Task requirements:
Could the data below please be reproduced word for word, without the pictures?

Data below:
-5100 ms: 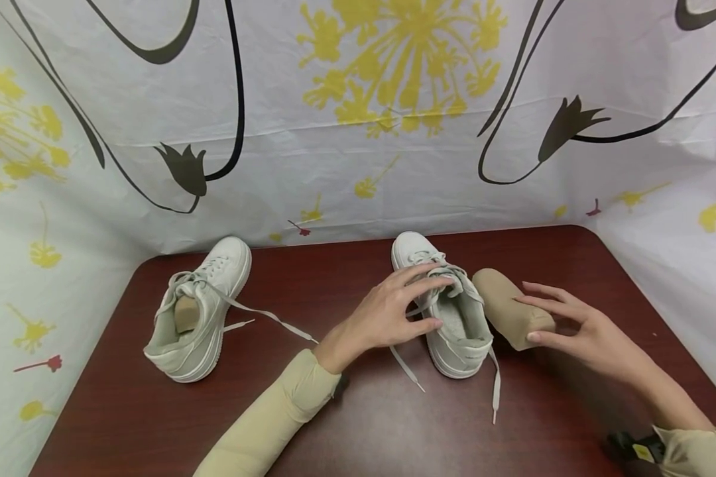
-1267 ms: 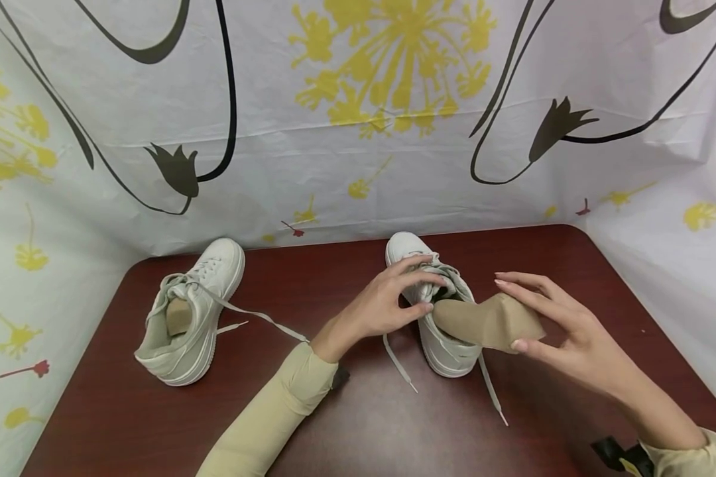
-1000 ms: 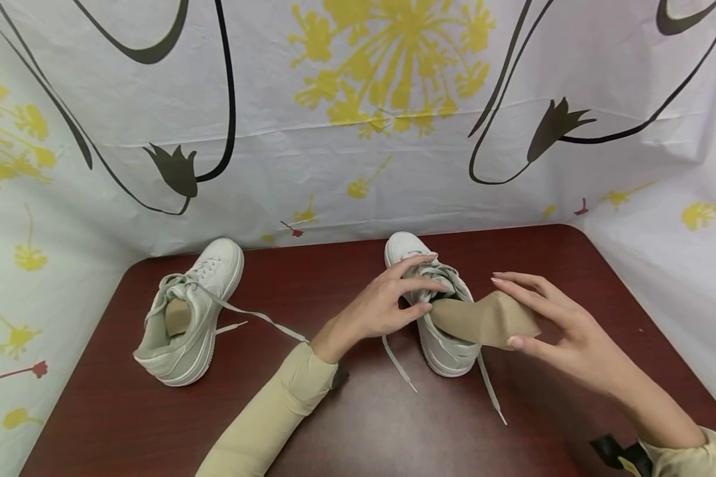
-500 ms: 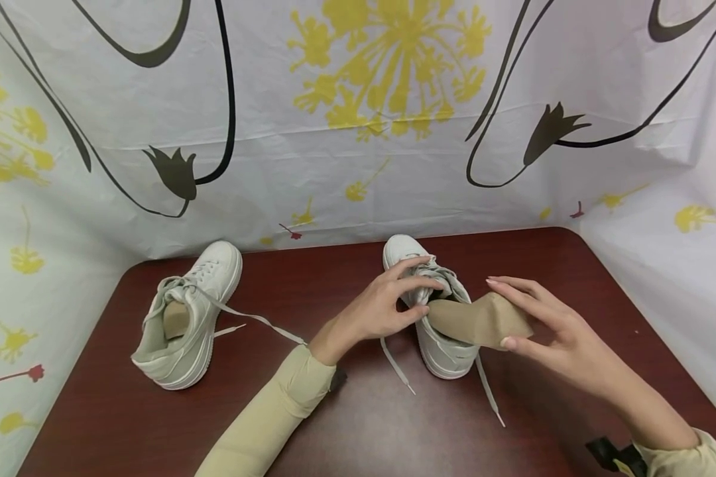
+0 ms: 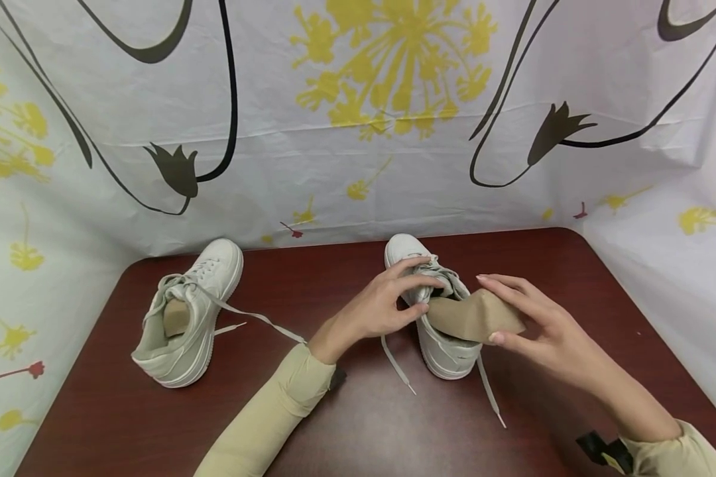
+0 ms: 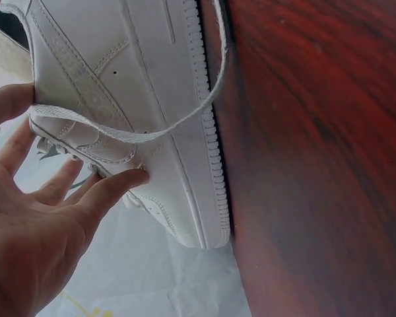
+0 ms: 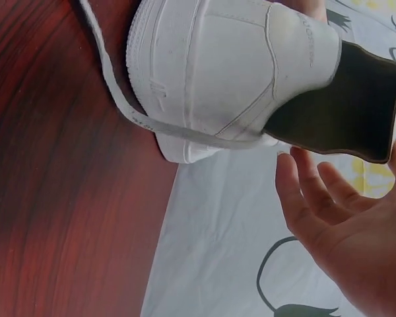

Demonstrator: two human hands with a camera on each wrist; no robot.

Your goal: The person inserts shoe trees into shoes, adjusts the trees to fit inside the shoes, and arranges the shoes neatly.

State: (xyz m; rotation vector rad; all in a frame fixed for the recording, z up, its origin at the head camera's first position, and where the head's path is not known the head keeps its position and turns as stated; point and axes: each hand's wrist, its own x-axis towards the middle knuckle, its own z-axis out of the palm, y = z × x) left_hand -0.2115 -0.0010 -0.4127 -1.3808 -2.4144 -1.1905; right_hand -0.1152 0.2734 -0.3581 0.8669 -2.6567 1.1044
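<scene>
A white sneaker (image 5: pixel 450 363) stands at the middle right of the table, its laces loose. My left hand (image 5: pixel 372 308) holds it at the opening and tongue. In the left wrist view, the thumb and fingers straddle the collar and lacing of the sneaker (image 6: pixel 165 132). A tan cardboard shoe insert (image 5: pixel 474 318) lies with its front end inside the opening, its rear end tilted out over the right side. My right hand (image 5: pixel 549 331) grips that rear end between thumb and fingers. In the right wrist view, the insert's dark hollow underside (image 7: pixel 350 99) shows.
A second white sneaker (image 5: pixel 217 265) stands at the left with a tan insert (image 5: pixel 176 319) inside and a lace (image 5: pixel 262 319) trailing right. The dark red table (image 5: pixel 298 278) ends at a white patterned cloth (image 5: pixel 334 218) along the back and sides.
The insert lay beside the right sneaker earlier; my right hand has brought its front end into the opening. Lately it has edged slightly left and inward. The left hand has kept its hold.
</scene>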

Response below:
-5100 ms: 
-1267 ms: 
-1000 ms: 
-500 ms: 
+0 ms: 
+0 ms: 
+0 ms: 

Demonstrator: two human hands with a camera on each wrist; no robot.

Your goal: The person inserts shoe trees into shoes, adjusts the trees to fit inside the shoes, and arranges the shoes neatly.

State: (xyz m; rotation vector rad; all in a frame fixed for the recording, z up, its origin at the head camera's first position, and where the head's path is not known the head keeps its position and turns as stated; point and axes: each hand's wrist, its own x-axis towards the middle knuckle, its own z-axis out of the palm, y = z × x) left_hand -0.2115 -0.0010 -0.4127 -1.3808 -2.4144 -1.1905; right_hand -0.1152 0.2734 -0.3581 0.8669 -2.6567 1.1044
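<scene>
A white sneaker (image 5: pixel 450 363) stands at the middle right of the table, its laces loose. My left hand (image 5: pixel 372 308) holds it at the opening and tongue. In the left wrist view, the thumb and fingers straddle the collar and lacing of the sneaker (image 6: pixel 165 132). A tan cardboard shoe insert (image 5: pixel 474 318) lies with its front end inside the opening, its rear end tilted out over the right side. My right hand (image 5: pixel 549 331) grips that rear end between thumb and fingers. In the right wrist view, the insert's dark hollow underside (image 7: pixel 350 99) shows.
A second white sneaker (image 5: pixel 217 265) stands at the left with a tan insert (image 5: pixel 176 319) inside and a lace (image 5: pixel 262 319) trailing right. The dark red table (image 5: pixel 298 278) ends at a white patterned cloth (image 5: pixel 334 218) along the back and sides.
The insert lay beside the right sneaker earlier; my right hand has brought its front end into the opening. Lately it has edged slightly left and inward. The left hand has kept its hold.
</scene>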

This answer is finished.